Das Erstgericht wies das Klagebegehren ab. Das Berufungsgericht bestätigte dieses Urteil und erklärte die Revision für nicht zulässig.

Rechtliche Beurteilung

Die gegen dieses Urteil erhobene „außerordentliche“ Revision der Kläger legte das Erstgericht dem Obersten Gerichtshof unmittelbar zur Entscheidung vor. Diese Vorgangsweise widerspricht der geltenden Rechtslage:

Gemäß § 502 Abs 3 ZPO ist die Revision – außer im Fall des § 508 Abs 3 ZPO – jedenfalls unzulässig, wenn der Entscheidungsgegenstand an Geld oder Geldeswert zwar 5.000 EUR, nicht aber 30.000 EUR übersteigt und das Berufungsgericht die ordentliche Revision nach § 500 Abs 2 Z 3 ZPO für nicht zulässig erklärt hat. Unter diesen Voraussetzungen kann eine Partei nur gemäß § 508 Abs 1 und 2 ZPO binnen vier Wochen nach der Zustellung des Berufungsurteils den beim Erstgericht (§ 508 Abs 2 erster Satz ZPO) einzubringenden Antrag an das Berufungsgericht stellen, seinen Ausspruch dahin abzuändern, dass die ordentliche Revision doch für zulässig erklärt werde; ein solcher Antrag, der mit der ordentlichen Revision zu verbinden ist, muss die Gründe dafür anführen, warum entgegen dem Ausspruch des Berufungsgerichts die ordentliche Revision für zulässig erachtet wird.

Hat das Berufungsgericht über mehrere Entscheidungsgegenstände entschieden, deren Werte nicht zusammenzurechnen sind, ist die Revisionszulässigkeit für jeden einzelnen Entscheidungsgegenstand gesondert zu beurteilen (§ 55 Abs 4 JN). Eine Zusammenrechnung der einzelnen Ansprüche gemäß § 55 Abs 1 Z 1 JN kommt nur in Frage, wenn diese in einem tatsächlichen oder rechtlichen Zusammenhang stehen (RIS Justiz RS0042741). Ein solcher liegt nur vor, wenn die Forderungen aus einer gemeinsamen Tatsache oder einem gemeinsamen Rechtsgrund entstanden sind (RIS Justiz RS0037905).

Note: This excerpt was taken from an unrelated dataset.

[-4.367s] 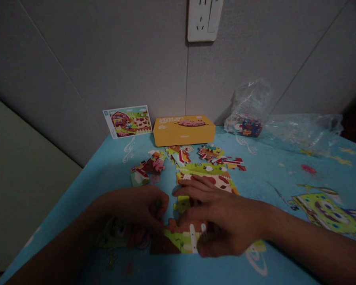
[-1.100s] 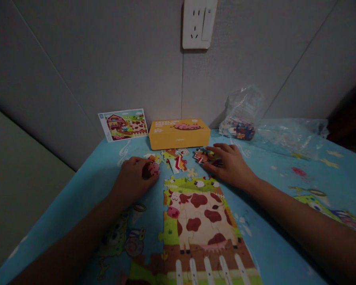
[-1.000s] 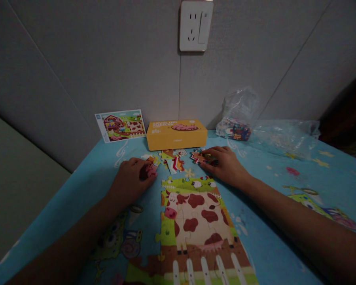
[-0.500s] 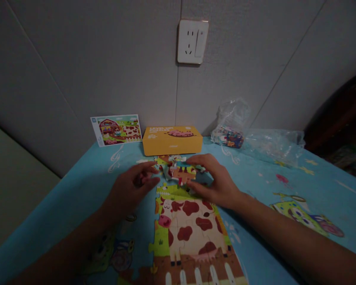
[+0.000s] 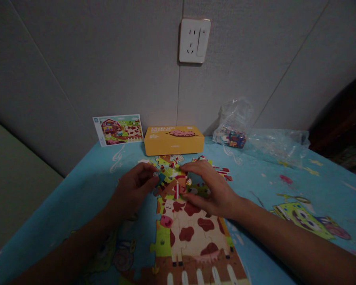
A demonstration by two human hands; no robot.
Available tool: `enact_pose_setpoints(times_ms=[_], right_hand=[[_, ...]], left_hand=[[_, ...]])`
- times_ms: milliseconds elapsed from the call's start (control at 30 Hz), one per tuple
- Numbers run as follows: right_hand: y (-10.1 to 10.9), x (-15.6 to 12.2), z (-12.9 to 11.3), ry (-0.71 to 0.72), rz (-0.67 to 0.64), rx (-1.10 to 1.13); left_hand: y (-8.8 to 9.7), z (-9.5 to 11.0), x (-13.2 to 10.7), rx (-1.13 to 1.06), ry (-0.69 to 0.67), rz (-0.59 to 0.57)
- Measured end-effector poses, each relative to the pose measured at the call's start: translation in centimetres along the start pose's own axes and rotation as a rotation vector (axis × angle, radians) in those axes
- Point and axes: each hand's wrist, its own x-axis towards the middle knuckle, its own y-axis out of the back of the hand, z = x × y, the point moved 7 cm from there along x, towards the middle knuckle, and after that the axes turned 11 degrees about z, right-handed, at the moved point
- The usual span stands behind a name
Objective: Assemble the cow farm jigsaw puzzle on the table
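Observation:
A partly joined jigsaw puzzle [image 5: 192,233] with a spotted cow and a white fence lies on the blue tablecloth. Over its far end, my left hand [image 5: 136,188] pinches a puzzle piece [image 5: 161,180] with blue on it between thumb and fingertips. Close beside it, my right hand [image 5: 210,188] grips another puzzle piece [image 5: 182,183], brown and red, between thumb and index finger. The two pieces overlap in view, and I cannot tell whether they are joined. More loose pieces [image 5: 224,172] lie behind my right hand, partly covered by it.
A yellow puzzle box [image 5: 174,147] stands against the wall. Left of it leans a farm picture card [image 5: 121,130]. Rightward sit a clear bag of puzzle pieces [image 5: 233,134] and a crumpled plastic bag [image 5: 279,146]. A wall socket [image 5: 195,40] is above.
The piece in my right hand has turned and come nearer, toward my left hand. My left hand now shows a blue piece at its fingertips. Loose pieces behind my right hand have come into view.

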Motion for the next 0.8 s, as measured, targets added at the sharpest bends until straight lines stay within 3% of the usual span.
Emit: enact_pose_setpoints(times_ms=[167, 233, 300, 500, 800], right_hand=[[0.3, 0.1, -0.3, 0.009, 0.042, 0.002], [0.3, 0.0, -0.3, 0.012, 0.049, 0.012], [0.1, -0.1, -0.4, 0.012, 0.032, 0.015], [-0.8, -0.3, -0.2, -0.019, -0.043, 0.03], [-0.6, -0.3, -0.6, 0.002, -0.036, 0.058]], left_hand=[[1.7, 0.2, 0.6, -0.108, 0.036, 0.221], [1.9, 0.1, 0.7, -0.106, 0.045, 0.255], [1.3, -0.1, 0.7, -0.096, 0.06, 0.194], [-2.5, -0.9, -0.9, -0.137, 0.133, -0.176], [-2.0, -0.5, -0.9, -0.056, 0.059, -0.161]])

Dieses Kriterium ist im vorliegenden Fall nicht erfüllt, leiten die Kläger ihre Ersatzansprüche doch aus zwei unterschiedlichen Handlungen bzw Unterlassungen der Beklagten ab. Die Teilforderung über 10.000 EUR wurde – im nunmehrigen Verfahrensstadium wird den Organen der Beklagten insoweit kein Verschuldensvorwurf mehr gemacht – darauf gestützt, dass zum Zeitpunkt ihres Erwerbs im Jahr 2002 die rote Gefahrenzone im Flächenwidmungsplan unrichtig ausgewiesen worden sei; bei Kenntnis dieses Umstands hätten sie die Liegenschaft nicht erworben und hätten den beim Weiterverkauf eingetretenen Differenzschaden nicht erlitten. Die Ersatzansprüche wegen der Hochwasserschäden werden hingegen aus behaupteten rechtswidrigen Unterlassungen ab dem Jahr 2008 abgeleitet. Damit liegen beide vom Berufungsgericht behandelten – und hinsichtlich der Revisionszulässigkeit gesondert zu beurteilenden – Entscheidungsgegenstände im Bereich zwischen 5.000 und 30.000 EUR.

Daher kann das Urteil des Berufungsgerichts nicht mittels außerordentlicher Revision angefochten werden. Das Erstgericht wird zu beurteilen haben, ob die Eingabe der Kläger als ein (mit einer ordentlichen Revision verbundener) Antrag nach § 508 Abs 1 ZPO zu qualifizieren ist. Bejahendenfalls wird es die Akten dem Berufungsgericht vorzulegen haben. Andernfalls werden die Kläger unter Fristsetzung zur Verbesserung aufzufordern sein (RIS Justiz RS0109623 [T4], RS0109501 [T8] ua).